Mais le problème majeur n'est pas là.
On revient toujours à la question de fond: le gâteau national va t-il continuer à croître?. Si oui, cette croissance dépend évidemment des actifs, la population 'intermédiaire', ceux qui ne sont ni juniors, ni seniors (en principe du moins) et qui ont un emploi.

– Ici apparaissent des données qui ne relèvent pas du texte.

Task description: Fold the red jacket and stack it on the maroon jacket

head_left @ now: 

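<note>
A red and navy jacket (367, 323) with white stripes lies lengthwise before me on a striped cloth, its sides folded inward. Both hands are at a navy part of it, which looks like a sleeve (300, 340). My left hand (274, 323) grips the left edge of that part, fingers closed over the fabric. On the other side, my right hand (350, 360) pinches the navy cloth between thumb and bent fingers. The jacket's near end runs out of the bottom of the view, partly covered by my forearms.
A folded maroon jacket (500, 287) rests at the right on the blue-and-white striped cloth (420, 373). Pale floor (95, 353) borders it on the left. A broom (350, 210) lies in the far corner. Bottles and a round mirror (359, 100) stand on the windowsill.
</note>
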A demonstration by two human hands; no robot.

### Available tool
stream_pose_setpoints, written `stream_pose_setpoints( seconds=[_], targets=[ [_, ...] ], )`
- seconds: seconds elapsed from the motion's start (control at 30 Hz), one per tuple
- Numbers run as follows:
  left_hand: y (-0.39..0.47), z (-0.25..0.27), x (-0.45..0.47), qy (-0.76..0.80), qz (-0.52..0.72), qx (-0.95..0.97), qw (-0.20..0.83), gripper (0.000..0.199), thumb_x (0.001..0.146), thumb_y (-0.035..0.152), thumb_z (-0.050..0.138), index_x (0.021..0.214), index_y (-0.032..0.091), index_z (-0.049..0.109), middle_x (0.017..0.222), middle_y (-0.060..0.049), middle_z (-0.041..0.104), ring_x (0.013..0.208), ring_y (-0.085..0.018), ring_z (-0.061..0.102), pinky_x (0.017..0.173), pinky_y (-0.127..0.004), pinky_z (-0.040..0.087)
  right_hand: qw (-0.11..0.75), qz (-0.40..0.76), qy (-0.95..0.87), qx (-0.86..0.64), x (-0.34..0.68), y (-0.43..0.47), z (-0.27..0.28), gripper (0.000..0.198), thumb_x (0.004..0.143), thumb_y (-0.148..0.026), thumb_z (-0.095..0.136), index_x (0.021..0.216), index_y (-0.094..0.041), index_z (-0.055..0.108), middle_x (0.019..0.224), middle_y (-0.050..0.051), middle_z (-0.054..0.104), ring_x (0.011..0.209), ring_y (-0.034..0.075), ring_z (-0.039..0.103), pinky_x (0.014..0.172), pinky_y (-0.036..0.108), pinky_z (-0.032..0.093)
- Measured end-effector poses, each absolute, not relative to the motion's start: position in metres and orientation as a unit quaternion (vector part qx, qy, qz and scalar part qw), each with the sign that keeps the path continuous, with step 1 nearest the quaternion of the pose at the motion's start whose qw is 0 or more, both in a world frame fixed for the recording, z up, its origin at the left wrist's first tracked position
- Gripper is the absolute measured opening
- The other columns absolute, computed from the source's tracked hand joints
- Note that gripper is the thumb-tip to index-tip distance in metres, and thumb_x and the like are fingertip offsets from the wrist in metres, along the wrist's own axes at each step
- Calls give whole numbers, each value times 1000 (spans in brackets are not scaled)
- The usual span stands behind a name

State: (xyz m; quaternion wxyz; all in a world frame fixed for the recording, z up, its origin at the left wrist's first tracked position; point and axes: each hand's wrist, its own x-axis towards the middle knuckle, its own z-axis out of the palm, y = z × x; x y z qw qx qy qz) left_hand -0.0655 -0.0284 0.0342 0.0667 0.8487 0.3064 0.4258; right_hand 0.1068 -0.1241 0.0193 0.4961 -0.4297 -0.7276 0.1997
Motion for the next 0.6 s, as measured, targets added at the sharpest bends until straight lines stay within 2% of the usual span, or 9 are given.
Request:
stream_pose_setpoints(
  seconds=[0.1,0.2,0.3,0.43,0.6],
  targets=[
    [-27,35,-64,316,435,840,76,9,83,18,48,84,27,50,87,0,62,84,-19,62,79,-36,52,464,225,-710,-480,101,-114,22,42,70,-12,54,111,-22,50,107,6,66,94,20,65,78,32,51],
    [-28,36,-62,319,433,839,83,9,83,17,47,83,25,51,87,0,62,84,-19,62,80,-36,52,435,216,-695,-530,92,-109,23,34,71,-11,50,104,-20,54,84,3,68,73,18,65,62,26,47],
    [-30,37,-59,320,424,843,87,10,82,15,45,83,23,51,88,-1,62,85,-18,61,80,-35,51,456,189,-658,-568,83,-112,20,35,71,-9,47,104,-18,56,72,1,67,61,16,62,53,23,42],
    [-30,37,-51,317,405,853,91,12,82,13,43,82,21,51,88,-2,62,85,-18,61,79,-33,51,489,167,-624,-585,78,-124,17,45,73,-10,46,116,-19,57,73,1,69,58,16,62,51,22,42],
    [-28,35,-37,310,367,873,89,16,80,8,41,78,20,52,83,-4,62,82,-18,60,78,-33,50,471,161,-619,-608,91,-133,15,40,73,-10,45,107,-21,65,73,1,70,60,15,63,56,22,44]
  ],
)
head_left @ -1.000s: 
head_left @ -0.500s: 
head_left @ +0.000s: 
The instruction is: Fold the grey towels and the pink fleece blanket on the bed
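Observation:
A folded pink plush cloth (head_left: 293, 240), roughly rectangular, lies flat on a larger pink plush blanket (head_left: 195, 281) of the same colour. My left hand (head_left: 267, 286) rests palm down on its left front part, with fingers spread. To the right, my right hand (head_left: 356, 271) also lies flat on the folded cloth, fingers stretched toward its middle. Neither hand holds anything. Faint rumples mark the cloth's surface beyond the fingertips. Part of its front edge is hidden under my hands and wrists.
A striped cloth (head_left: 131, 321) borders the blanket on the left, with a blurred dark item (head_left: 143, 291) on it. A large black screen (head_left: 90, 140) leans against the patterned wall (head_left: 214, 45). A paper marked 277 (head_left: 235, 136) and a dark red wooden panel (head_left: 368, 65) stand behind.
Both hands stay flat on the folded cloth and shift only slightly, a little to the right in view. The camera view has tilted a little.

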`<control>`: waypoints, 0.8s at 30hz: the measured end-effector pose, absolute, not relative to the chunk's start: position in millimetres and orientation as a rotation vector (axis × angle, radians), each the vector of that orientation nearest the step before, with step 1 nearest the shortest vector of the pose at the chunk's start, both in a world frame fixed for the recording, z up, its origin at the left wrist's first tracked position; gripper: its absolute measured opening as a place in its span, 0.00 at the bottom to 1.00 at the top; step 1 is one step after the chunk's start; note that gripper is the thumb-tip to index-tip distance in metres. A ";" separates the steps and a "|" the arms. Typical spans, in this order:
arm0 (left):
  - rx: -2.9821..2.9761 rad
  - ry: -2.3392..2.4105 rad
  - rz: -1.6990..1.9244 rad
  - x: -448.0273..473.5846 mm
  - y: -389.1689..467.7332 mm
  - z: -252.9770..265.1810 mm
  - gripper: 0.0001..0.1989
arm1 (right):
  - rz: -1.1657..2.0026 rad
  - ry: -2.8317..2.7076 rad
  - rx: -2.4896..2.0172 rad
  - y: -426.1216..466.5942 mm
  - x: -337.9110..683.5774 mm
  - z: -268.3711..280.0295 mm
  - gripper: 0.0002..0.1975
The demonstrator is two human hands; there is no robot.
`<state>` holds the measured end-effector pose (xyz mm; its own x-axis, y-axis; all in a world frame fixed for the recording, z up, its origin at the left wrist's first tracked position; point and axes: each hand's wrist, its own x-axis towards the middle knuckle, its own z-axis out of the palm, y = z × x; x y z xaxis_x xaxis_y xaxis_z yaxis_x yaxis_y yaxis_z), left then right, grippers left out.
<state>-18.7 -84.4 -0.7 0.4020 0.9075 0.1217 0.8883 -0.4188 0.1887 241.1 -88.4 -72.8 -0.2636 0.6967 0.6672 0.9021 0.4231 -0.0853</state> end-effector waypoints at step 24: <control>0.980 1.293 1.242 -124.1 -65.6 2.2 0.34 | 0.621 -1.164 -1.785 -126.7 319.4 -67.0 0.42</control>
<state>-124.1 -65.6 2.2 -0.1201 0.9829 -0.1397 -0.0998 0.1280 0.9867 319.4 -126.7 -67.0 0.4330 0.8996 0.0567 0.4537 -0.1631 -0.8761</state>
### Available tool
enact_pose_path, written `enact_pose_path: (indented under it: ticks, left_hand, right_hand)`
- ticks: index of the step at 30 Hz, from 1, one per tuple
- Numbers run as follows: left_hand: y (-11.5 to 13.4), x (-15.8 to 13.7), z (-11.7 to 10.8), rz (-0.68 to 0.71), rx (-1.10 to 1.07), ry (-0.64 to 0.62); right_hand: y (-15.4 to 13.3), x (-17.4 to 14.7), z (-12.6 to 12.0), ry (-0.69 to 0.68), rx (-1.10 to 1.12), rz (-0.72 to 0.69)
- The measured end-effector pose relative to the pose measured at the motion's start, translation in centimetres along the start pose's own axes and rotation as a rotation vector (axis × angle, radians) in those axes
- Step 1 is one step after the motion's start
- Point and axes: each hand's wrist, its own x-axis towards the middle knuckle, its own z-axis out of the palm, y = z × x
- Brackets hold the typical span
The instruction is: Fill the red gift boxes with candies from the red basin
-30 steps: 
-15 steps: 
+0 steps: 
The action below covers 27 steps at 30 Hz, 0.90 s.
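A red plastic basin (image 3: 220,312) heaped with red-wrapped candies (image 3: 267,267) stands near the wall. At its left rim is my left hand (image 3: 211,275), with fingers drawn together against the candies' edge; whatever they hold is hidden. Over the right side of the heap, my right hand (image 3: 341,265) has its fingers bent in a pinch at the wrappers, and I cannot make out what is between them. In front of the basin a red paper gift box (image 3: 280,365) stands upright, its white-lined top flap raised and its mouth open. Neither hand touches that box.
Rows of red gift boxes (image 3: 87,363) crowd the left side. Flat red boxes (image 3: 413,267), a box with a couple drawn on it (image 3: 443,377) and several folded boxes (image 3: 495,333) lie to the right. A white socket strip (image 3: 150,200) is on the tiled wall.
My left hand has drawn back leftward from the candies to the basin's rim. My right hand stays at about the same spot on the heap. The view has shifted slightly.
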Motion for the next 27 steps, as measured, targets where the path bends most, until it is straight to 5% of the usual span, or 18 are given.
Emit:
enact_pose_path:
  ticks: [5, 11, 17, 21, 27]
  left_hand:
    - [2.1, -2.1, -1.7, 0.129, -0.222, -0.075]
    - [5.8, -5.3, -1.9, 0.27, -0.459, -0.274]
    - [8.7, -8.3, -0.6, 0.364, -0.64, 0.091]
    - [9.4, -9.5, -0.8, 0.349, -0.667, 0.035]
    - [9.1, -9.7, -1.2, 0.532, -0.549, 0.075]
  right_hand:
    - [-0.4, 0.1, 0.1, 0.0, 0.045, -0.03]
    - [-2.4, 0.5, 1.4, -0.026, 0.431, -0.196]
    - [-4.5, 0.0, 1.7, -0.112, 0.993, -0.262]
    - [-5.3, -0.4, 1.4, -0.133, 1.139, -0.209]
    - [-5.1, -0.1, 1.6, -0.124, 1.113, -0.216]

Si les actifs acceptent qu'une partie un peu plus importante de ce qu'ils produisent effectivement, et actuellement, aille aux inactifs (une proportion un peu plus grande pour les 'seniors', une partie un peu plus faible pour les 'juniors'), le problème des retraites sera réglé.
Précisons à nouveau, au risque de lasser, que le véritable problème est bien plus celui du niveau de vie - en croissance moyenne de 1,7% - que celui des retraites. Il est clair que si les actifs veulent retrouver une croissance de pouvoir d'achat voisine de celle des années 1960 - 5 % par an - , avec une croissance de 2 à 2,2% seulement, les retraités vont souffrir.
Mais s'il y a, au contraire, un consensus national pour que le niveau de vie moyen croisse aux alentours de 1,7 à 1,8%, le problème du financement des retraites sera un problème relativement simple à régler, dès lors que - projection démographique oblige - la part des 'activables' (, nos 'intermédiaires' - cuisiniers de surcroît - les personnes ayant entre 20 et 60 ans) restant stable et voisine de 50%.
Dans ce contexte, ce n'est qu'en cas d'une diminution de la croissance, voire d'une régression, que les choses pourraient devenir difficiles.
Mais la question des retraites ne serait toujours pas la question fondamentale. L'appauvrissement éventuel de la France, ou sa place dans le concert économique des nations, et donc dans le contexte de la mondialisation, nous semblent bien plus fondamentaux. Bien plus importants, en tout cas, que la question de l'éventuel allongement de la durée des cotisations, ou qu'un relèvement très léger, mais peut être indispensable - au moins à la marge - du taux des cotisations. Certes, la proportion des retraités par rapport à celle des actifs, va continuer à augmenter. Mais, hélas, la part des juniors par rapport à celle des actifs va, elle aussi continuer à décroître, et compenser cette charge des 'vieux'. A très long terme - après 2040 ou 2050 -, le problème est beaucoup plus un problème démographique: pas assez de jeunes, qu'un problème de retraites.